“The coal industry is undergoing a major transformation and Patriot’s existing capital structure prevents it from making the necessary adjustments to achieve long-term success,” said Patriot Chairman and CEO Irl F. Engelhardt. “Our objective is to use the reorganization process to address important issues in an orderly way and make the company stronger and more competitive.”
The court granted Patriot interim approval of its $802 million Debtor-in-Possession (DIP) financing (DIP) from Citigroup Global Markets, Barclays Bank and Merrill Lynch. Pierce, Fenner & Smith Inc., as joint lead arrangers, has granted Patriot interim authorization to access immediately $677 million of the DIP financing. The DIP financing and cash from the company’s ongoing operations will provide Patriot with financial flexibility to operate its business in the ordinary course, including funding post-petition payments to suppliers and meeting other customary business obligations, during the reorganization process.
In addition, the court also granted interim authorization for Patriot to continue to pay wages and provide health care and other benefits to employees, use existing cash management systems, and take certain other actions to help ensure that Patriot’s mining operations and customer shipments continue in the ordinary course.
“We remain firmly committed to serving our customers and to being a good employer by maintaining safe, productive operations as we undertake this process,” said Patriot President and COO Ben Hatfield. “The skills of our employees and the quality of our service provide an excellent platform for Patriot’s future success. We appreciate the ongoing dedication of our employees, whose hard work is critical to our success and the future of our company.”
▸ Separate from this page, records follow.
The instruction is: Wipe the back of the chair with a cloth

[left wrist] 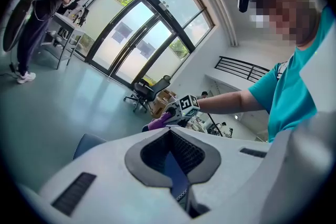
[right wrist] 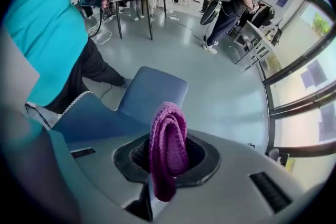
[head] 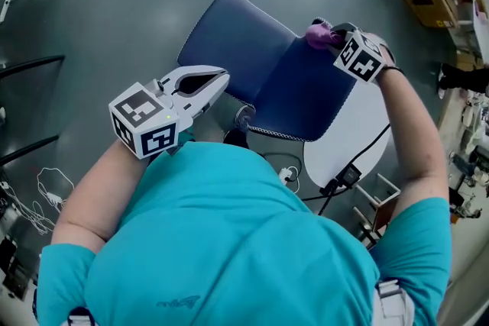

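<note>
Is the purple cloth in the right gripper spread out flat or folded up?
Folded up: the purple cloth sits as a thick doubled wad, pinched in the right gripper, not spread.

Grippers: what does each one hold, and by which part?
Right gripper: the cloth, pinched at its lower folds. Left gripper: apparently the chair, by its stitched edge.

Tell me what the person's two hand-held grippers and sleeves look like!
The left hand-held gripper and the right hand-held gripper are pale grey and shaped like rounded beaks, with dark ribbed pads inside. Each carries a cube with black-and-white square markers. The person wears a teal shirt with short sleeves.
</note>
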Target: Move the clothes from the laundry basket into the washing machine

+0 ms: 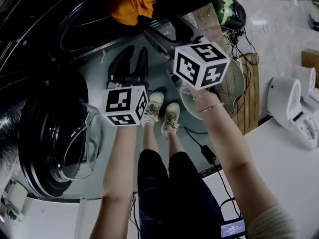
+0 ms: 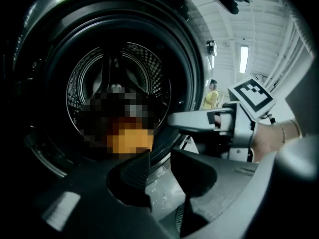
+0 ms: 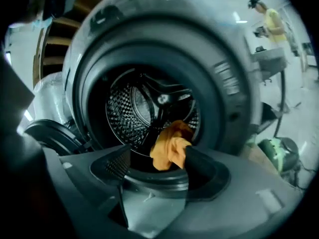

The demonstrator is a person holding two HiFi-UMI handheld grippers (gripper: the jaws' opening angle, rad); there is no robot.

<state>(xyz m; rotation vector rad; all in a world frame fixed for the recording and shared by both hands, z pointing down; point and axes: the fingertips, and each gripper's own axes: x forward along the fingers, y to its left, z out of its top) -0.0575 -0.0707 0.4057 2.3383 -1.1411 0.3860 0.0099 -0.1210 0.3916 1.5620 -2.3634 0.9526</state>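
Observation:
An orange cloth (image 1: 132, 6) hangs at the mouth of the washing machine drum (image 3: 149, 108), draped over the lower lip (image 3: 172, 146). My right gripper (image 3: 157, 156) is open just in front of it, the cloth close behind its right finger and nothing clamped between the jaws. My left gripper (image 1: 135, 51) is also open and empty, pointing into the drum (image 2: 119, 83) from the left. Its fingers (image 2: 134, 173) stand a little apart. The right gripper's finger (image 2: 199, 119) crosses the left gripper view. The mesh laundry basket (image 1: 234, 83) sits on the floor behind the right cube.
The round glass door (image 1: 65, 143) is swung open at the left. The person's shoes (image 1: 162, 113) stand before the machine. Cables (image 1: 207, 151) trail on the floor, and white appliances (image 1: 294, 108) sit on a table at right. Another person in yellow (image 3: 271, 24) stands far off.

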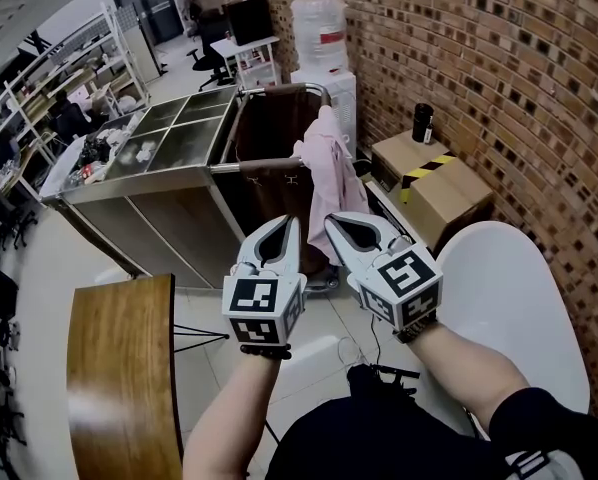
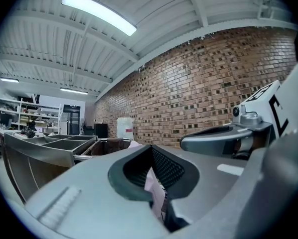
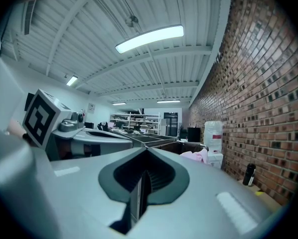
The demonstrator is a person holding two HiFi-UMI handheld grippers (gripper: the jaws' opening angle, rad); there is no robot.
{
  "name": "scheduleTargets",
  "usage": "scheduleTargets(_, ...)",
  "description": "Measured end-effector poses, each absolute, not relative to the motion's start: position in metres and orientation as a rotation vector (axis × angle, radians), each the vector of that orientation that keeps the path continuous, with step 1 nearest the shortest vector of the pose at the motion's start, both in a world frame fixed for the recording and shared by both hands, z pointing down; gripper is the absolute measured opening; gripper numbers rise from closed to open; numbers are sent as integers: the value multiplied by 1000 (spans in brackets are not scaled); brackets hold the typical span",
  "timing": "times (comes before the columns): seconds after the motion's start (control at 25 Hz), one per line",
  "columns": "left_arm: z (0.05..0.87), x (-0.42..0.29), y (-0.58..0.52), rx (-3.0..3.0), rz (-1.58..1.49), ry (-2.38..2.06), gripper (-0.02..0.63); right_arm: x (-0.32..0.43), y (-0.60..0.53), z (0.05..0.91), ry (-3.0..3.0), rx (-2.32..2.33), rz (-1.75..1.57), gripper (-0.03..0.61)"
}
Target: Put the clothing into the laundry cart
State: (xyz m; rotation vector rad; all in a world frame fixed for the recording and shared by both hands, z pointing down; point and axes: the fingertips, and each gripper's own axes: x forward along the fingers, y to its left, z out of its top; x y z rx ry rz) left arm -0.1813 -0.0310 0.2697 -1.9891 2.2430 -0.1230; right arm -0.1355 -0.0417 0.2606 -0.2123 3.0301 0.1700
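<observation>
A pale pink cloth garment (image 1: 329,163) hangs draped over the metal top rail of the brown fabric laundry cart (image 1: 269,133), most of it trailing down the outside on the side nearer the brick wall (image 1: 499,58). Only the head view shows how far the cloth hangs. The right gripper view catches just its bunched top (image 3: 196,156) above the cart rim (image 3: 181,147), and the left gripper view shows a small pink edge (image 2: 133,144) beside the cart (image 2: 111,144).

The left hand-held gripper (image 1: 293,224) and right hand-held gripper (image 1: 331,222) are held side by side in front of the cart, short of the garment. In its own view the left hand-held gripper (image 2: 151,148) has its tips together, gripping nothing, with pink cloth visible through the slot behind them. The right hand-held gripper (image 3: 147,151) is likewise closed and empty.

A stainless steel unit with open top compartments (image 1: 169,138) stands against the cart's left side. Behind the cart is a white water dispenser with a bottle (image 1: 319,28). A black flask (image 1: 422,123) sits on a cardboard box with yellow-black tape (image 1: 439,183); the right gripper view also shows the flask (image 3: 248,175). The head view alone shows a white round table (image 1: 509,298) and a brown wooden tabletop (image 1: 124,368).
</observation>
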Motion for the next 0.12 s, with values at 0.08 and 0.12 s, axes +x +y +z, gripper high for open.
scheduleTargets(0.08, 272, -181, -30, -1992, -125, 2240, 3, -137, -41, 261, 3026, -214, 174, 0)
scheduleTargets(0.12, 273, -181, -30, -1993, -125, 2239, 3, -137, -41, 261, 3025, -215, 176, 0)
Patriot’s business outlook has been impacted by a number of challenges that are affecting the coal industry, including reductions in U.S. thermal coal demand due to competition from low priced natural gas, challenging environmental regulations affecting the cost of producing and using coal, and weaker international and domestic economies. The company has reacted to the lower domestic demand by reducing production and increasing sales to the export markets. During recent months, the cancellation of customer contracts, lower thermal coal prices and rising expenditures for environmental and other liabilities have severely constrained the company’s liquidity and financial flexibility.